Data excerpts:
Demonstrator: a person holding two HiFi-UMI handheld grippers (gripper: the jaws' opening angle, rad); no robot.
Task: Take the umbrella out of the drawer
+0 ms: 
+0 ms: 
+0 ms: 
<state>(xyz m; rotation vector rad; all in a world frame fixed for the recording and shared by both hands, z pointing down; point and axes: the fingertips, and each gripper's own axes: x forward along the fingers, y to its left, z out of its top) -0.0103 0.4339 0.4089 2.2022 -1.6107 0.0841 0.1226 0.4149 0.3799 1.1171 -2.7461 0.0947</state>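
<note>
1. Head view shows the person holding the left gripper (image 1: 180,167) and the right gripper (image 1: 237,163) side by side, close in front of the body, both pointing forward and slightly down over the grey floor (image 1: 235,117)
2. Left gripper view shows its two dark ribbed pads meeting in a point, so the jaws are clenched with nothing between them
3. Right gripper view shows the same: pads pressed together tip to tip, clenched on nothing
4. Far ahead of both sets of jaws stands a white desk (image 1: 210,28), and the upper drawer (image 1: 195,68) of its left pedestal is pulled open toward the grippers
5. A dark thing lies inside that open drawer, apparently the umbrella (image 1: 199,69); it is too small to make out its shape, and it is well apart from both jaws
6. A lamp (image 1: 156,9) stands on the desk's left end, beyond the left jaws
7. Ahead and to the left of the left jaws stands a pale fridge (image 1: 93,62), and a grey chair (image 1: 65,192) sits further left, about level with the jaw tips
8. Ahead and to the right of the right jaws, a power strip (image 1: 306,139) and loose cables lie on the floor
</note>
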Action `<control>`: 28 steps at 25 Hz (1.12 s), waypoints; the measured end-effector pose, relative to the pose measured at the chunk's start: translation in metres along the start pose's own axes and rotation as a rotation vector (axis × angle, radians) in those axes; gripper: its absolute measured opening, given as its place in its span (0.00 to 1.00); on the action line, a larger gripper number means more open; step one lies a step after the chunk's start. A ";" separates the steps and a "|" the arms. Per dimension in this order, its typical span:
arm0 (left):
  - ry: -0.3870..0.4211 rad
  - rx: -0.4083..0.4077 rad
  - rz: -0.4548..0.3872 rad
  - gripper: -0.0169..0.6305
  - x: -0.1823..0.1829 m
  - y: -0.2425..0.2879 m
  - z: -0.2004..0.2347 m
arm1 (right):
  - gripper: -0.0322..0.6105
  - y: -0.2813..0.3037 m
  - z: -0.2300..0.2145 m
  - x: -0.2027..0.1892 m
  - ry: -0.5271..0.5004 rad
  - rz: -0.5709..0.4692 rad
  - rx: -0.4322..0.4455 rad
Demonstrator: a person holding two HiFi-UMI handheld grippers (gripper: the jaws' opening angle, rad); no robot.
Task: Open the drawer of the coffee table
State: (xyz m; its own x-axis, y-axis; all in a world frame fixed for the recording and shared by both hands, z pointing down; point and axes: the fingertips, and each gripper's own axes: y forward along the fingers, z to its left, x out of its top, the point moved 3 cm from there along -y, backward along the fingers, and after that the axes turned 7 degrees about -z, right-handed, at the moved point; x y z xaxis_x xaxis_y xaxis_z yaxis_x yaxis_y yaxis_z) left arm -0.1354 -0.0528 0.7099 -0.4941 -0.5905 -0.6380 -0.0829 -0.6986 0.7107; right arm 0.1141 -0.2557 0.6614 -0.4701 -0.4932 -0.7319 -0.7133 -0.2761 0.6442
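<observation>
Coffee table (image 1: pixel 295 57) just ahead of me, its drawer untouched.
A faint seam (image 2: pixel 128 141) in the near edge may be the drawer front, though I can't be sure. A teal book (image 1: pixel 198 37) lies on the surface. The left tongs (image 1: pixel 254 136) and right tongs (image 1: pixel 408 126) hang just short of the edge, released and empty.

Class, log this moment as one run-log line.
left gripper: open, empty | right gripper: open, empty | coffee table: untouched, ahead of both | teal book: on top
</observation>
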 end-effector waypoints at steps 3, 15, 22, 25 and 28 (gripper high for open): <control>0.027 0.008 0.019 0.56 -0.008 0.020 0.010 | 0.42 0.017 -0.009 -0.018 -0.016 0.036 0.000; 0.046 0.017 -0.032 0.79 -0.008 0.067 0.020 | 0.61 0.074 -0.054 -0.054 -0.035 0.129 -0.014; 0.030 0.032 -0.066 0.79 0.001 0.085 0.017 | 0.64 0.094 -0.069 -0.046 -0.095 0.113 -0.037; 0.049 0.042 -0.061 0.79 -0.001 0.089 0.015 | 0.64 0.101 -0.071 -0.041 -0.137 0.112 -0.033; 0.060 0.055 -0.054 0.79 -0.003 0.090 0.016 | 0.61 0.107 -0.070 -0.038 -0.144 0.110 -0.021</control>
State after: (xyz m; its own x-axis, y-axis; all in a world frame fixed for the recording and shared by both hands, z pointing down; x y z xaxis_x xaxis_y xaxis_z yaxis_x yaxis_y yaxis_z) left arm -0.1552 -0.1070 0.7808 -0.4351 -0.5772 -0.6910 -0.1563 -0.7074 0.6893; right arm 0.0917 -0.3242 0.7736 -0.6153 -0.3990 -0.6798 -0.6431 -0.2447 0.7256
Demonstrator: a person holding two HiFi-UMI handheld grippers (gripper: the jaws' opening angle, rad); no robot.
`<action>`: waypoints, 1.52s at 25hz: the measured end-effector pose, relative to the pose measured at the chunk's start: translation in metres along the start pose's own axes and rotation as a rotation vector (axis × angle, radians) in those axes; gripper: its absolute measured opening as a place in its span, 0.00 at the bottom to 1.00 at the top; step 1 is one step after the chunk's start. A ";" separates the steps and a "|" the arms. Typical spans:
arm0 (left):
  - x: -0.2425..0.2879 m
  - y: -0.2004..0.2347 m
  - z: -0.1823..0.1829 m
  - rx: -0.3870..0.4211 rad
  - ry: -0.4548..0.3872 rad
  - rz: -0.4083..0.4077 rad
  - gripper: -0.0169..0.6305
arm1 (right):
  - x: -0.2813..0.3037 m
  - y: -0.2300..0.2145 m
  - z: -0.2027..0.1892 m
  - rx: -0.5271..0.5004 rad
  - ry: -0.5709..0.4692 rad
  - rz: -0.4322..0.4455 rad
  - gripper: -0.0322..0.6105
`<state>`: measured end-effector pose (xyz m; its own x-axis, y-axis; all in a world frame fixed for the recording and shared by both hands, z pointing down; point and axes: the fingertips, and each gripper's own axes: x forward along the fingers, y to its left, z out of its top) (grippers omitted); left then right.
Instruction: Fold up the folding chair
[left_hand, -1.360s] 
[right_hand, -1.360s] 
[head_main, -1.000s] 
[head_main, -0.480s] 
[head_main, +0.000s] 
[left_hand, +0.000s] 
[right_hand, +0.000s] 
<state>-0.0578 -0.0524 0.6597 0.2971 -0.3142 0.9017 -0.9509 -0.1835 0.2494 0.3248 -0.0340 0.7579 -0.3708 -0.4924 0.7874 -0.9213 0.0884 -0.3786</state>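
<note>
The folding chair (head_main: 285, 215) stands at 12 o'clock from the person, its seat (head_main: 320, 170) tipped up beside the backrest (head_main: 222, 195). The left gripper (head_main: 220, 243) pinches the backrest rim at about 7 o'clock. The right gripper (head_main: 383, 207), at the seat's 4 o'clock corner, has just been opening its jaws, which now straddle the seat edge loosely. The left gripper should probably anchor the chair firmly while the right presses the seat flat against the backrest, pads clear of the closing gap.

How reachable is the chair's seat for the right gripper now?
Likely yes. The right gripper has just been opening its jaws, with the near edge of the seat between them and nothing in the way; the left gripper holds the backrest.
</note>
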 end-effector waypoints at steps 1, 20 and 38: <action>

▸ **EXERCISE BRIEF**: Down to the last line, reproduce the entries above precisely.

▸ **OUTPUT OF THE TASK**:
Demonstrator: a person holding two HiFi-UMI handheld grippers (gripper: the jaws' opening angle, rad); no robot.
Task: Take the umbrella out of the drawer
+0 ms: 
+0 ms: 
+0 ms: 
<state>(xyz m; rotation vector rad; all in a world frame fixed for the recording and shared by both hands, z pointing down; point and axes: the fingertips, and each gripper's own axes: x forward along the fingers, y to its left, z out of its top) -0.0103 0.4339 0.4089 2.2022 -1.6107 0.0841 0.1226 0.4149 0.3799 1.1171 -2.7461 0.0947</state>
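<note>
1. Head view shows the person holding the left gripper (image 1: 180,167) and the right gripper (image 1: 237,163) side by side, close in front of the body, both pointing forward and slightly down over the grey floor (image 1: 235,117)
2. Left gripper view shows its two dark ribbed pads meeting in a point, so the jaws are clenched with nothing between them
3. Right gripper view shows the same: pads pressed together tip to tip, clenched on nothing
4. Far ahead of both sets of jaws stands a white desk (image 1: 210,28), and the upper drawer (image 1: 195,68) of its left pedestal is pulled open toward the grippers
5. A dark thing lies inside that open drawer, apparently the umbrella (image 1: 199,69); it is too small to make out its shape, and it is well apart from both jaws
6. A lamp (image 1: 156,9) stands on the desk's left end, beyond the left jaws
7. Ahead and to the left of the left jaws stands a pale fridge (image 1: 93,62), and a grey chair (image 1: 65,192) sits further left, about level with the jaw tips
8. Ahead and to the right of the right jaws, a power strip (image 1: 306,139) and loose cables lie on the floor
</note>
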Action `<control>`: 28 steps at 25 Hz (1.12 s), waypoints; the measured end-effector pose, relative to the pose measured at the chunk's start: translation in metres along the start pose's own axes and rotation as a rotation vector (axis × angle, radians) in those axes; gripper: its absolute measured opening, given as its place in its span (0.00 to 1.00); on the action line, a larger gripper number means more open; step one lies a step after the chunk's start. A ";" separates the steps and a "|" the arms. Per dimension in this order, its typical span:
arm0 (left):
  - ry: -0.3870..0.4211 rad
  - rx: -0.4083..0.4077 rad
  - rz: -0.4548..0.3872 rad
  - gripper: -0.0169..0.6305
  - x: -0.1823..0.1829 m
  - y: -0.2425..0.2879 m
  - z: -0.2004..0.2347 m
arm1 (right):
  - gripper: -0.0322..0.6105
  - y: -0.2813..0.3037 m
  - z: -0.2300..0.2145 m
  - x: -0.2027..0.1892 m
  - ry: -0.5271..0.5004 rad
  - rz: -0.5709..0.4692 rad
  - rx: -0.4322..0.4455 rad
Demonstrator: a person holding two HiFi-UMI handheld grippers (gripper: the jaws' opening angle, rad); no robot.
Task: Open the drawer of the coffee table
State: (xyz m; its own x-axis, y-axis; all in a world frame fixed for the recording and shared by both hands, z pointing down; point and axes: the fingertips, and each gripper's own axes: y forward along the fingers, z to its left, x out of its top, the point moved 3 cm from there along -y, backward along the fingers, and after that the axes turned 7 degrees about -z, right-handed, at the moved point; x y z xaxis_x xaxis_y xaxis_z yaxis_x yaxis_y yaxis_z) left arm -0.1354 -0.0528 0.7099 -0.4941 -0.5905 -0.6380 -0.0829 -0.6986 0.7107; right arm 0.1141 -0.2557 0.6614 -0.4701 -0.4932 -0.7319 -0.7133 -0.2761 0.6442
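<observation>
Coffee table (image 1: pixel 295 57) just ahead of me, its drawer untouched.
A faint seam (image 2: pixel 128 141) in the near edge may be the drawer front, though I can't be sure. A teal book (image 1: pixel 198 37) lies on the surface. The left tongs (image 1: pixel 254 136) and right tongs (image 1: pixel 408 126) hang just short of the edge, released and empty.

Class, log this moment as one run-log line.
left gripper: open, empty | right gripper: open, empty | coffee table: untouched, ahead of both | teal book: on top
</observation>
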 end-effector waypoints at steps 3, 15, 22, 25 and 28 (gripper high for open): <control>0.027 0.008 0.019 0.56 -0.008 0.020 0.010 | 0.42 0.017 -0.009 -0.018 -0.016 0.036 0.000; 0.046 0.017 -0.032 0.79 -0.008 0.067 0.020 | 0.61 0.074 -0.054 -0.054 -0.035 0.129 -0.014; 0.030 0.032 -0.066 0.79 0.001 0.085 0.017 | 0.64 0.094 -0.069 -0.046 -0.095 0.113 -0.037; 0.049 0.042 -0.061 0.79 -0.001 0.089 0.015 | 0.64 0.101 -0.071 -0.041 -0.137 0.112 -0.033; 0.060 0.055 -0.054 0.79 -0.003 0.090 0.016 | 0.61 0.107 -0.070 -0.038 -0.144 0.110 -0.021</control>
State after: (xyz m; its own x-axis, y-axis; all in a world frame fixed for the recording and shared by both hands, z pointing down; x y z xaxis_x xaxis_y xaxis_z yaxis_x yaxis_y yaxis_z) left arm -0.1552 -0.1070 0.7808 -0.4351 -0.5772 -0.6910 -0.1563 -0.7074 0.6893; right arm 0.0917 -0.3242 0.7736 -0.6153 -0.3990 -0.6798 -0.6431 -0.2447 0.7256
Demonstrator: a person holding two HiFi-UMI handheld grippers (gripper: the jaws' opening angle, rad); no robot.
`<action>`: waypoints, 1.52s at 25hz: the measured end-effector pose, relative to the pose measured at the chunk's start: translation in metres along the start pose's own axes and rotation as a rotation vector (axis × angle, radians) in those axes; gripper: its absolute measured opening as a place in its span, 0.00 at the bottom to 1.00 at the top; step 1 is one step after the chunk's start. A ";" separates the steps and a "|" the arms. Typical spans:
arm0 (left):
  - x: -0.2425..0.2879 m
  - y: -0.2004..0.2347 m
  - z: -0.1823..0.1829 m
  - rx: -0.3870..0.4211 rad
  - ry: -0.4548..0.3872 rad
  - rz: -0.4083..0.4077 rad
  - gripper: -0.0169..0.6305
arm1 (right):
  - x: -0.2813..0.3037 m
  - y: -0.2300..0.2145 m
  - z: -0.2027..0.1892 m
  - rx: -0.5271..0.5004 rad
  - ry: -0.5709..0.4692 rad
  - rz: -0.4322..0.4455 rad
  - gripper: -0.0322..0.6105
`<state>`: measured end-effector pose (xyz m; its own x-axis, y-axis; all in a world frame fixed for the recording and shared by both hands, z pointing down; point and axes: the fingertips, and each gripper's own axes: x forward along the fingers, y to its left, z out of its top) (grippers omitted); left then right.
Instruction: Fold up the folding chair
[left_hand, -1.360s] 
[right_hand, -1.360s] 
[head_main, -1.000s] 
[head_main, -0.480s] 
[head_main, +0.000s] 
[left_hand, +0.000s] 
[right_hand, +0.000s] 
<state>-0.0578 -0.0524 0.6597 0.2971 -0.3142 0.9017 -0.9509 -0.1835 0.2494 0.3248 -0.0340 0.7579 -0.3708 -0.4924 0.7874 -0.9213 0.0884 -0.3786</state>
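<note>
The folding chair (head_main: 285, 215) stands at 12 o'clock from the person, its seat (head_main: 320, 170) tipped up beside the backrest (head_main: 222, 195). The left gripper (head_main: 220, 243) pinches the backrest rim at about 7 o'clock. The right gripper (head_main: 383, 207), at the seat's 4 o'clock corner, has just been opening its jaws, which now straddle the seat edge loosely. The left gripper should probably anchor the chair firmly while the right presses the seat flat against the backrest, pads clear of the closing gap.

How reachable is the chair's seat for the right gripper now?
Likely yes. The right gripper has just been opening its jaws, with the near edge of the seat between them and nothing in the way; the left gripper holds the backrest.
</note>
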 end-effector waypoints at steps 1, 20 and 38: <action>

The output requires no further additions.